Vignes M, Clarke V R, Parry M J, Bleakman D, Lodge D, Ornstein P L, Collingridge G L
Department of Anatomy, University of Bristol, UK.
Neuropharmacology. 1998 Oct-Nov;37(10-11):1269-77. doi: 10.1016/s0028-3908(98)00148-8.

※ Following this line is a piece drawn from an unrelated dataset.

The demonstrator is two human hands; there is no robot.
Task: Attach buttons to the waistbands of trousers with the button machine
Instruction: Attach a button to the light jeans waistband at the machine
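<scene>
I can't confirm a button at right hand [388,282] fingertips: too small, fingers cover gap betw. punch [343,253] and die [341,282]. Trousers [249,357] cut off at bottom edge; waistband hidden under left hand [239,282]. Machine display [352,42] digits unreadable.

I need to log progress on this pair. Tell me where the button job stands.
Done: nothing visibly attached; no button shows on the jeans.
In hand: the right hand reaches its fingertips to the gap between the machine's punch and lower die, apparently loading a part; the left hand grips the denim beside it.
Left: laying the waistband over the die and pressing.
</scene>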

Activation of kainate receptors depresses excitatory synaptic transmission in the hippocampus. In the present study, we have utilised a GluR5 selective agonist, ATPA [(RS)-2-amino-3-(3-hydroxy-5-tert-butylisoxazol-4-yl)propanoic acid], and a GluR5 selective antagonist, LY294486 [(3SR,4aRS,6SR,8aRS)-6-([[(1H-tetrazol-5-y l)methyl]oxy]methyl)-1,2,3,4,4a,5,6,7,8,8a-decahydroisoquinoline-3 -carboxylic acid], to determine whether GluR5 subunits are involved in this effect. ATPA mimicked the presynaptic depressant effects of kainate in the CA1 region of the hippocampus. It depressed reversibly AMPA (alpha-amino-3-hydroxy-5-methylisoxazole-4-propionic acid) receptor-mediated field excitatory postsynaptic potentials (field EPSPs) with an IC50 value of approximately 0.60 microM. The dual-component excitatory postsynaptic current (EPSC) and the pharmacologically isolated NMDA (N-methyl-D-aspartate) receptor-mediated EPSC were depressed to a similar extent by 2 microM ATPA (61 +/- 7% and 58 +/- 6%, respectively). Depressions were associated with an increase in the paired-pulse facilitation ratio suggesting a presynaptic locus of action. LY294486 (20 microM) blocked the effects of 2 microM ATPA on NMDA receptor-mediated EPSCs in a reversible manner. In area CA3, 1 microM ATPA depressed reversibly mossy fibre-evoked synaptic transmission (by 82 +/- 10%). The effects of ATPA were not accompanied by any changes in the passive properties of CA1 or CA3 neurones. However, in experiments where K+, rather than Cs+, containing electrodes were used, a small outward current was observed. These results show that GluR5 subunits comprise or contribute to a kainate receptor that regulates excitatory synaptic transmission in both the CA1 and CA3 regions of the hippocampus.
海人酸受体的激活会抑制海马体中的兴奋性突触传递。在本研究中,我们使用了一种GluR5选择性激动剂ATPA [(RS)-2-氨基-3-(3-羟基-5-叔丁基异恶唑-4-基)丙酸]和一种GluR5选择性拮抗剂LY294486 [(3SR,4aRS,6SR,8aRS)-6-([[(1H-四唑-5-基)甲基]氧基]甲基)-1,2,3,4,4a,5,6,7,8,8a-十氢异喹啉-3-羧酸],以确定GluR5亚基是否参与了这一效应。ATPA模拟了海人酸在海马体CA1区的突触前抑制作用。它可逆地抑制AMPA(α-氨基-3-羟基-5-甲基异恶唑-4-丙酸)受体介导的场兴奋性突触后电位(场EPSP),IC50值约为0.60微摩尔。2微摩尔的ATPA使双成分兴奋性突触后电流(EPSC)和药理学分离的NMDA(N-甲基-D-天冬氨酸)受体介导的EPSC受到类似程度的抑制(分别为61±7%和58±6%)。抑制与成对脉冲易化率的增加相关,提示作用位点在突触前。LY294486(20微摩尔)以可逆的方式阻断了2微摩尔ATPA对NMDA受体介导的EPSC的作用。在CA3区,1微摩尔的ATPA可逆地抑制苔藓纤维诱发的突触传递(抑制82±10%)。ATPA的作用并未伴随CA1或CA3神经元被动特性的任何变化。然而,在使用含钾而非铯电极的实验中,观察到了一个小的外向电流。这些结果表明,GluR5亚基构成或促成了一种海人酸受体,该受体调节海马体CA1和CA3区的兴奋性突触传递。